Events Leading to Bankruptcy
Hawaiian Telcom is a local, long distance, wireless and internet provider for the Hawaiian islands. Despite the highly competitive telecommunications market in Hawaii and throughout the U.S., Hawaiian Telcom seeks to become the "preferred one-stop provider of telecommunication services" throughout Hawaii. Unfortunately, Hawaiian Telcom was unable to service its debt and meet capital expenditures without seeking bankruptcy protection. At the time it filed for bankruptcy, Hawaiian Telcom employed over 1,400 employees.
As reported in Hawaiian Telcom’s first day motions, the Debtors generated over $480 million in revenue in 2007 and have assets with an estimated value of $1.35 billion and liabilities estimated at $1.27 billion. Hawaiian Telcom has a prepetition loan with an outstanding balance of $484 million and $90 million outstanding under a revolving credit facility.

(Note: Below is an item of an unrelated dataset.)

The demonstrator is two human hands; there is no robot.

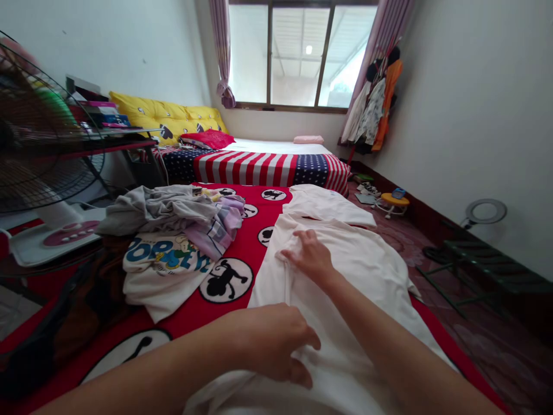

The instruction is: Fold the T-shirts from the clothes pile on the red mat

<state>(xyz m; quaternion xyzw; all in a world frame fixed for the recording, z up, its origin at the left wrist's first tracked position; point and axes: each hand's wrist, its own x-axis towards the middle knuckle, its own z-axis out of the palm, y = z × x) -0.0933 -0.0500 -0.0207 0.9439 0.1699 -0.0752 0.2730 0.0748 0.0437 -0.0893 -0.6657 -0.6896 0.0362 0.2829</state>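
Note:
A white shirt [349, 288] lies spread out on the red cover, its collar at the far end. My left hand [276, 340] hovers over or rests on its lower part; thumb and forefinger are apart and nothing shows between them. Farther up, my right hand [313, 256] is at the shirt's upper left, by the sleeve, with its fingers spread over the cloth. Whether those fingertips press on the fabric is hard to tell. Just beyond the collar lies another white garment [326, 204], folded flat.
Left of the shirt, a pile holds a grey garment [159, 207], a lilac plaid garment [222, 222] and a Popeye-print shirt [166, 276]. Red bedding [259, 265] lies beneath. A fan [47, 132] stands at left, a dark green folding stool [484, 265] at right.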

Purpose Behind the Cash Collateral Motion
Hawaiian Telcom contends that its prepetition lenders have liens on substantially all of the Debtors’ assets, including the proceeds from the collateral. Through the Motion to Approve the Use of Cash Collateral, Hawaiian Telcom seeks to use the cash from its normal operations to fund working capital, capital expenditures and any of the ordinary expenditures used in running a telecommunications company. Hawaiian Telcom’s prepetition lenders consented to the use of the cash collateral provided it receives adequate assurance of its liens and "superpriority" administrative claims.

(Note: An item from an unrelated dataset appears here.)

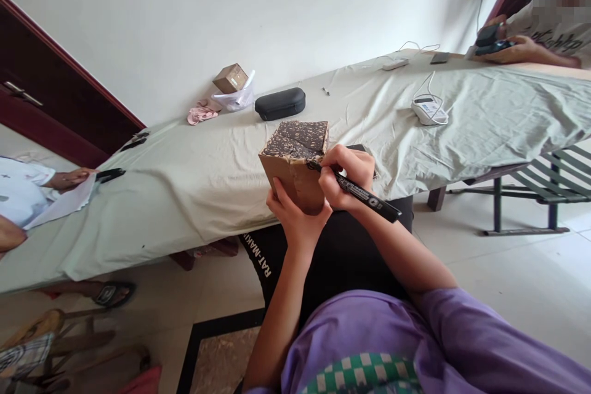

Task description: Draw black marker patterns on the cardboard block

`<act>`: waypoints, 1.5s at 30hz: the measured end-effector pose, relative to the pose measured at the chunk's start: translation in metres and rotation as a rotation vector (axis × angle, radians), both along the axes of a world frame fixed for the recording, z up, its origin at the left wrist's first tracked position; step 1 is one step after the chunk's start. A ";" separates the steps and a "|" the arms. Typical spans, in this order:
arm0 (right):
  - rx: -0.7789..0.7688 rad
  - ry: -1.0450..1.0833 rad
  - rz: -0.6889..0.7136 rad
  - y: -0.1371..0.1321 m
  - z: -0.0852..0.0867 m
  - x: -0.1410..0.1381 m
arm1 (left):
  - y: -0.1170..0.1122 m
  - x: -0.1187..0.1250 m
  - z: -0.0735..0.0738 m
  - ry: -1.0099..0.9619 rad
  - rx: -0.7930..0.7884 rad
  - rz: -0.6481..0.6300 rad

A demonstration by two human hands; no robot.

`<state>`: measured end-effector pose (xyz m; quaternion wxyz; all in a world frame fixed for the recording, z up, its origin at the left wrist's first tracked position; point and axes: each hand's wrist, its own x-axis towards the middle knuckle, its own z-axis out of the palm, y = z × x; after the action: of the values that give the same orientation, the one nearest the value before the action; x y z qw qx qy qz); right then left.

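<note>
— Start at the left: what is over there?

— A co-worker's hand at the table's left end, beside a sheet of white paper and a dark pen-like thing. The table is covered with a pale green cloth. Further along, near the wall, lie a pink item, a small brown box on a clear bag, and a black case.

— And the person's own hands?

— The left hand cups a cardboard box from below, fingers wrapped up its near face, holding it in the air just in front of the table edge, above the lap. The right hand pinches a black marker, its tip touching the box at the top edge.

— How far along does the drawing look?

— The top face is densely covered with dark patterning (nearly filled, as far as I can judge). The near face is still plain brown, so I judge one face about finished and the sides left, with the marker working right at the border between them.

— Anything to the right?

— A white device with a cord on the cloth, and at the far right corner another person's hand holding a dark gadget.
</note>
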<state>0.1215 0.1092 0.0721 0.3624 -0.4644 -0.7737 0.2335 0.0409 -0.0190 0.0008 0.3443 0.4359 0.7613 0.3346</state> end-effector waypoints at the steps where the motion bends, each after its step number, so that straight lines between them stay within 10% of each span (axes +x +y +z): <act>1: -0.015 0.007 -0.018 0.000 0.000 0.000 | 0.000 0.000 0.000 -0.005 -0.009 0.000; 25: -0.136 0.112 -0.103 0.001 0.008 -0.003 | 0.001 0.003 0.004 0.044 0.001 -0.009; 37: -0.680 0.262 -0.212 0.017 0.029 0.003 | -0.001 -0.001 -0.001 -0.015 0.083 -0.038; 45: -0.760 0.142 -0.274 0.020 0.039 0.006 | -0.002 -0.005 -0.010 0.036 0.160 -0.063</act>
<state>0.1271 0.1293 0.1112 0.2454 -0.6467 -0.5364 0.4835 0.0363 -0.0208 -0.0089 0.3051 0.4916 0.7239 0.3757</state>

The Dispute With the Noteholders
The noteholders disagree with Hawaiian Telcom’s contention that the lenders have valid, perfected liens on substantially all of Debtors’ assets. Specifically, the noteholders argue that lenders’ liens do not extend to 163 of the 202 parcels of real estate owned by Hawaiian Telcom. According to the noteholders, the Debtors own substantial unencumbered assets that may be available for distribution to the senior noteholders and other unsecured creditors.

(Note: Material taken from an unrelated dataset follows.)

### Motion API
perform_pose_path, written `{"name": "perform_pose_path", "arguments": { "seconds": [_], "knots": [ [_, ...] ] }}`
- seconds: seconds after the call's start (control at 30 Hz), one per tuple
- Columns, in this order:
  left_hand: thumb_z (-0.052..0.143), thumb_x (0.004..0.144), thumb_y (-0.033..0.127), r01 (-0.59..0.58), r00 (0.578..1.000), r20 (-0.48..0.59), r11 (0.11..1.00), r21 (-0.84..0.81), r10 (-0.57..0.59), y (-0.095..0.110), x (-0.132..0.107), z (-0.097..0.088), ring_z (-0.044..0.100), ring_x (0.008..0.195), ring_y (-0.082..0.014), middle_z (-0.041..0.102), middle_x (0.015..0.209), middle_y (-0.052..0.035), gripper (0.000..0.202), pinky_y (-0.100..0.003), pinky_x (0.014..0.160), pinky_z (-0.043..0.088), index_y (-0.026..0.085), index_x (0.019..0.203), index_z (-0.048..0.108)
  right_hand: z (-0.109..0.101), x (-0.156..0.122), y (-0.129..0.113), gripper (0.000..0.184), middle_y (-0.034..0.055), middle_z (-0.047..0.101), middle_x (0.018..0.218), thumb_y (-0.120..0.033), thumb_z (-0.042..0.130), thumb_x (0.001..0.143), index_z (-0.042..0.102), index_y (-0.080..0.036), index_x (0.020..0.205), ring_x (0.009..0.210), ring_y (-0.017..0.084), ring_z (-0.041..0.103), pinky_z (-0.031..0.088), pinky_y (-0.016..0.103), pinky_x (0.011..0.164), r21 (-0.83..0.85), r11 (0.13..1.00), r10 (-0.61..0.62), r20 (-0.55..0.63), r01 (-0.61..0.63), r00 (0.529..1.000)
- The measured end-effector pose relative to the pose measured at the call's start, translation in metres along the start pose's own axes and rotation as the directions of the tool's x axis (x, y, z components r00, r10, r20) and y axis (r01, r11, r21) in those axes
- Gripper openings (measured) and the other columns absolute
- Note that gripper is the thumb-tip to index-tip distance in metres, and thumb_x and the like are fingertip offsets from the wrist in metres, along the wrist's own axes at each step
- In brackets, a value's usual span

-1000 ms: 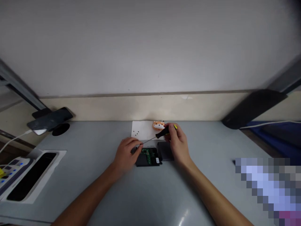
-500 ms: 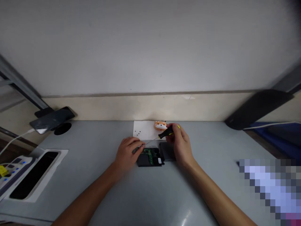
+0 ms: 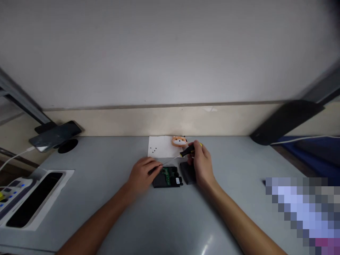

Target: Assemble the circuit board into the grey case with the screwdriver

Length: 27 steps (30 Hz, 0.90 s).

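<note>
My right hand (image 3: 203,164) is closed around the black and yellow handle of a screwdriver (image 3: 187,151), whose thin shaft slants down to the left. The tip ends at the fingertips of my left hand (image 3: 143,173). Those fingers pinch a small dark flat piece (image 3: 153,170), whose kind I cannot make out. Below them lies an opened black device casing (image 3: 162,181) with a green circuit board (image 3: 167,176) and a white label. A dark flat cover (image 3: 188,173) rests beside it, partly behind my right hand.
Several tiny dark screws (image 3: 152,150) lie on white paper (image 3: 163,141) at the back, with an orange animal-faced case (image 3: 179,141). A phone (image 3: 37,198) and a power strip (image 3: 13,193) are at the left. Another phone (image 3: 55,135) leans behind. A black cylinder (image 3: 281,122) stands back right.
The whole view has shifted slightly. My right hand is a little farther from the cover, which now sits at a slight angle to the casing. Both hands keep their grips.
</note>
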State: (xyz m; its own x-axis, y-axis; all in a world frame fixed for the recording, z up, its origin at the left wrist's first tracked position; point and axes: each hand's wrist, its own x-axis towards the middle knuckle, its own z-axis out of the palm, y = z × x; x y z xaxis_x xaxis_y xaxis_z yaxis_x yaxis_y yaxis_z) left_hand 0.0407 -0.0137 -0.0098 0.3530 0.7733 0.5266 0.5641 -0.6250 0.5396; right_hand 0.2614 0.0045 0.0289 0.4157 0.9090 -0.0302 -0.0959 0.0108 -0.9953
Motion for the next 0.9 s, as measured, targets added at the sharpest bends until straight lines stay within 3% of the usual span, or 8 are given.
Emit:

There is nothing new about noteholders and lenders battling over assets in a bankruptcy proceeding. Regardless, it will be interesting to see how the parties, or the Court, resolve the issues raised in the intial motions. Judge Peter J. Walsh, the bankruptcy judge presiding over this case, has already held hearings on the Debtors’ first day motions. Soon we should know whether the noteholders and lenders can reach an agreement regarding the cash collateral or continue to litigate their claims before the Court.